▶ [YOUR TASK] Repeat every record below exactly as it appears.

^^^^^^^^^^^^^^^^

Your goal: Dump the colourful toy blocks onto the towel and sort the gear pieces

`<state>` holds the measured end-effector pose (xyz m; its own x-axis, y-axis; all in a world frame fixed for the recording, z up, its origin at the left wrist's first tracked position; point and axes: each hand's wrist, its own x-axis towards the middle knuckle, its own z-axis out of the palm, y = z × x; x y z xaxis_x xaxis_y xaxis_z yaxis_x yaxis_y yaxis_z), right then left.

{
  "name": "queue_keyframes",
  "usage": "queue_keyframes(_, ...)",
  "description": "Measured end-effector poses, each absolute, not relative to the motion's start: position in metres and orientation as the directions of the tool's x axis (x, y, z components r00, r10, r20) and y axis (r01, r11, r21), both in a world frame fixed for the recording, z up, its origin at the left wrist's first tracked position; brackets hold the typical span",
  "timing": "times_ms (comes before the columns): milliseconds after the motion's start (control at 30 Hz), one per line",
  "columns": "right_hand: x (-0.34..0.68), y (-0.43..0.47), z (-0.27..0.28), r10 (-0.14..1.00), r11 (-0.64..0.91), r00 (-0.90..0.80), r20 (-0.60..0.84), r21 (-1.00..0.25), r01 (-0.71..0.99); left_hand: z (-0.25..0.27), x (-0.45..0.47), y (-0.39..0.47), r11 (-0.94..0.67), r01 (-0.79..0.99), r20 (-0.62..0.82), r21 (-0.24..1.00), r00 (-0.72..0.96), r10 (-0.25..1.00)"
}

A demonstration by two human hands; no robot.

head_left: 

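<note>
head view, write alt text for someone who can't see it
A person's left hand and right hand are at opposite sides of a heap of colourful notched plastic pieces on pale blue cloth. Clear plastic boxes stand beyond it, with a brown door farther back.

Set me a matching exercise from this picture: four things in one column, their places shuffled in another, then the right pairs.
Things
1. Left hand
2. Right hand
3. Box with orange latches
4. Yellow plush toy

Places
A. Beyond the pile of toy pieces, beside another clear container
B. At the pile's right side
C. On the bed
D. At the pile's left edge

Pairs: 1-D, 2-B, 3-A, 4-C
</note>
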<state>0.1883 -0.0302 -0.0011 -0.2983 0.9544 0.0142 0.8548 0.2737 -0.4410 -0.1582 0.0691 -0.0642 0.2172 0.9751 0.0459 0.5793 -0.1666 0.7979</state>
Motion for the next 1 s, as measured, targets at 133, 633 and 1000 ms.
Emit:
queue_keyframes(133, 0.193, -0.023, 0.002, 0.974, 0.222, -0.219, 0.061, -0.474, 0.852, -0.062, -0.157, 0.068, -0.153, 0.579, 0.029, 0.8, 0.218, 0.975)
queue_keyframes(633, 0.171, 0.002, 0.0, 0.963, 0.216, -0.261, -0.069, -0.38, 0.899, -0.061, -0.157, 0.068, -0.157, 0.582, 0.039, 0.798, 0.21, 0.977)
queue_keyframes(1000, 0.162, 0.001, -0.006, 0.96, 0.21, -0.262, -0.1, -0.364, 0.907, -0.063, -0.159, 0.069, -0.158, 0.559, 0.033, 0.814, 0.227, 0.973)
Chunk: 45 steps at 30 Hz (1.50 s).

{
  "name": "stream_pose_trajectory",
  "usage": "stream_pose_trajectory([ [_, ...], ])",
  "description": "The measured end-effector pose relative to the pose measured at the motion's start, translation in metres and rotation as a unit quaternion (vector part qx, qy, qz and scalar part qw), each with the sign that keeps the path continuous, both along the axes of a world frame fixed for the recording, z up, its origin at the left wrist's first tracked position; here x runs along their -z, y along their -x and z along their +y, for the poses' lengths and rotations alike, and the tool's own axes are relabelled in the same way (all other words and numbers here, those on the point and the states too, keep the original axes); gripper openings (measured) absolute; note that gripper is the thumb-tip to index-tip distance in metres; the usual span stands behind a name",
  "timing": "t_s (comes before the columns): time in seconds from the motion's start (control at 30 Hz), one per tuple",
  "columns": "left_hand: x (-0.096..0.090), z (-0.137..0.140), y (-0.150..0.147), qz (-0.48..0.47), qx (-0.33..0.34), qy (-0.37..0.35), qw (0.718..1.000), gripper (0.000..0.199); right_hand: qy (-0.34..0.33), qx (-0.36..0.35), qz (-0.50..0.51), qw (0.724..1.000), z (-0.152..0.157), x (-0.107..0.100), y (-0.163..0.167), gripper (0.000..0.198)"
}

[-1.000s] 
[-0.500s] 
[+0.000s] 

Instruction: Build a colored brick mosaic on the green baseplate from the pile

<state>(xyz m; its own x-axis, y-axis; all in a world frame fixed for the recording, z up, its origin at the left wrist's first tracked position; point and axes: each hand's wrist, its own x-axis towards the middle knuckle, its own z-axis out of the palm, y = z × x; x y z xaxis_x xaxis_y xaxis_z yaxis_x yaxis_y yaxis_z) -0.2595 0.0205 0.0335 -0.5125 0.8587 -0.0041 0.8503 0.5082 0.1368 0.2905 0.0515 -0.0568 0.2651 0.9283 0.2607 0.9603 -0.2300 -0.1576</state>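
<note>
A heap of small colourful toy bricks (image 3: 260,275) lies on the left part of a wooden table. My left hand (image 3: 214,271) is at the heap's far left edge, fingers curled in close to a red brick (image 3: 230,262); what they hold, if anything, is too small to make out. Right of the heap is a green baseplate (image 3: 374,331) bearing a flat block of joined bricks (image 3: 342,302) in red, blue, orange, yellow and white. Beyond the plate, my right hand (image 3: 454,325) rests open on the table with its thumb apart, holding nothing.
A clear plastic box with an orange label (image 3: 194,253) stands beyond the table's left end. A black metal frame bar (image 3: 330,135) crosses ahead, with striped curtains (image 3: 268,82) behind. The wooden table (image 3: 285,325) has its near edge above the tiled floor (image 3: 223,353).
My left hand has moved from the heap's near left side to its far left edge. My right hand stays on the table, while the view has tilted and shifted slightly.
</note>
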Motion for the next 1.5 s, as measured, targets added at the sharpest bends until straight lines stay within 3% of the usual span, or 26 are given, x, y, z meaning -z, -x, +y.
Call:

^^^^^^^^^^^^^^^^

▶ [RESPONSE TO THE TASK]
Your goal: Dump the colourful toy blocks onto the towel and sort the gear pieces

`<state>` holds the measured end-effector pose (xyz m; its own x-axis, y-axis; all in a world frame fixed for the recording, z up, its origin at the left wrist's first tracked position; point and axes: each hand's wrist, its own x-axis towards the middle knuckle, its own z-axis out of the palm, y = z × x; x y z xaxis_x xaxis_y xaxis_z yaxis_x yaxis_y yaxis_z), right then left.

{
  "name": "queue_keyframes",
  "usage": "queue_keyframes(_, ...)",
  "description": "Measured end-effector poses, each absolute, not relative to the motion's start: position in metres and orientation as the directions of the tool's x axis (x, y, z components r00, r10, r20) and y axis (r01, r11, r21), both in a world frame fixed for the recording, z up, its origin at the left wrist's first tracked position; brackets hold the typical span",
  "timing": "times_ms (comes before the columns): milliseconds after the motion's start (control at 30 Hz), one per line",
  "columns": "right_hand: x (-0.34..0.68), y (-0.43..0.47), z (-0.27..0.28), r10 (-0.14..1.00), r11 (-0.64..0.91), r00 (-0.90..0.80), r20 (-0.60..0.84), r21 (-1.00..0.25), r01 (-0.71..0.99); left_hand: z (-0.25..0.27), x (-0.45..0.47), y (-0.39..0.47), r11 (-0.94..0.67), r01 (-0.79..0.99), r20 (-0.62..0.82), r21 (-0.24..1.00), r00 (-0.72..0.96), r10 (-0.25..1.00)"
}

A demonstration by two human hands; no robot.

head_left: 

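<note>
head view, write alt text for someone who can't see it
A person's left hand and right hand are at opposite sides of a heap of colourful notched plastic pieces on pale blue cloth. Clear plastic boxes stand beyond it, with a brown door farther back.

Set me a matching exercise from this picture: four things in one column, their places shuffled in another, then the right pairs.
Things
1. Left hand
2. Right hand
3. Box with orange latches
4. Yellow plush toy

Places
A. Beyond the pile of toy pieces, beside another clear container
B. At the pile's right side
C. On the bed
D. At the pile's left edge

Pairs: 1-D, 2-B, 3-A, 4-C
</note>
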<state>0.1883 -0.0302 -0.0011 -0.2983 0.9544 0.0142 0.8548 0.2737 -0.4410 -0.1582 0.0691 -0.0642 0.2172 0.9751 0.0459 0.5793 -0.1666 0.7979</state>
Motion for the next 1 s, as measured, targets at 133, 633 and 1000 ms.
Emit:
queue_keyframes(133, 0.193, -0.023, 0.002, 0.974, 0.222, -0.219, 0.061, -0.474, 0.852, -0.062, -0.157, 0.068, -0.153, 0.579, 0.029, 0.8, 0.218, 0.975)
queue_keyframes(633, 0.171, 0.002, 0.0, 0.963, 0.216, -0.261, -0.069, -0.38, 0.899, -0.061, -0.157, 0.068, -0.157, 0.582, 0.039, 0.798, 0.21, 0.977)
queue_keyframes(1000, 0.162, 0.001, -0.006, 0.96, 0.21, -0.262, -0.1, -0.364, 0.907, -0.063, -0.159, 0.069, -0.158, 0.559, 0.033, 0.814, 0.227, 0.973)
Chunk: 45 steps at 30 Hz (1.50 s).

{
  "name": "stream_pose_trajectory",
  "usage": "stream_pose_trajectory([ [_, ...], ])",
  "description": "The measured end-effector pose relative to the pose measured at the motion's start, translation in metres and rotation as a unit quaternion (vector part qx, qy, qz and scalar part qw), each with the sign that keeps the path continuous, both along the axes of a world frame fixed for the recording, z up, its origin at the left wrist's first tracked position; here x runs along their -z, y along their -x and z along their +y, for the poses' lengths and rotations alike, and the tool's own axes are relabelled in the same way (all other words and numbers here, those on the point and the states too, keep the original axes); gripper openings (measured) absolute; note that gripper is the thumb-tip to index-tip distance in metres; the usual span stands behind a name",
  "timing": "t_s (comes before the columns): time in seconds from the motion's start (control at 30 Hz), one per tuple",
  "columns": "left_hand: x (-0.096..0.090), z (-0.137..0.140), y (-0.150..0.147), qz (-0.48..0.47), qx (-0.33..0.34), qy (-0.37..0.35), qw (0.718..1.000), gripper (0.000..0.199); right_hand: qy (-0.34..0.33), qx (-0.36..0.35), qz (-0.50..0.51), qw (0.724..1.000), z (-0.152..0.157), x (-0.107..0.100), y (-0.163..0.167), gripper (0.000..0.198)"
}

[-1.000s] 
[-0.500s] 
[+0.000s] 

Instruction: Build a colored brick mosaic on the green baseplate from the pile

<state>(xyz m; its own x-axis, y-axis; all in a world frame fixed for the recording, z up, its origin at the left wrist's first tracked position; point and axes: each hand's wrist, its own x-axis towards the middle knuckle, its own z-axis out of the palm, y = z × x; x y z xaxis_x xaxis_y xaxis_z yaxis_x yaxis_y yaxis_z) -0.2595 0.0205 0.0335 -0.5125 0.8587 -0.0041 0.8503 0.5082 0.1368 0.2905 0.0515 -0.0568 0.2651 0.9283 0.2607 0.9603 -0.2300 -0.1576</state>
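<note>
A heap of small colourful toy bricks (image 3: 260,275) lies on the left part of a wooden table. My left hand (image 3: 214,271) is at the heap's far left edge, fingers curled in close to a red brick (image 3: 230,262); what they hold, if anything, is too small to make out. Right of the heap is a green baseplate (image 3: 374,331) bearing a flat block of joined bricks (image 3: 342,302) in red, blue, orange, yellow and white. Beyond the plate, my right hand (image 3: 454,325) rests open on the table with its thumb apart, holding nothing.
A clear plastic box with an orange label (image 3: 194,253) stands beyond the table's left end. A black metal frame bar (image 3: 330,135) crosses ahead, with striped curtains (image 3: 268,82) behind. The wooden table (image 3: 285,325) has its near edge above the tiled floor (image 3: 223,353).
My left hand has moved from the heap's near left side to its far left edge. My right hand stays on the table, while the view has tilted and shifted slightly.
</note>
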Motion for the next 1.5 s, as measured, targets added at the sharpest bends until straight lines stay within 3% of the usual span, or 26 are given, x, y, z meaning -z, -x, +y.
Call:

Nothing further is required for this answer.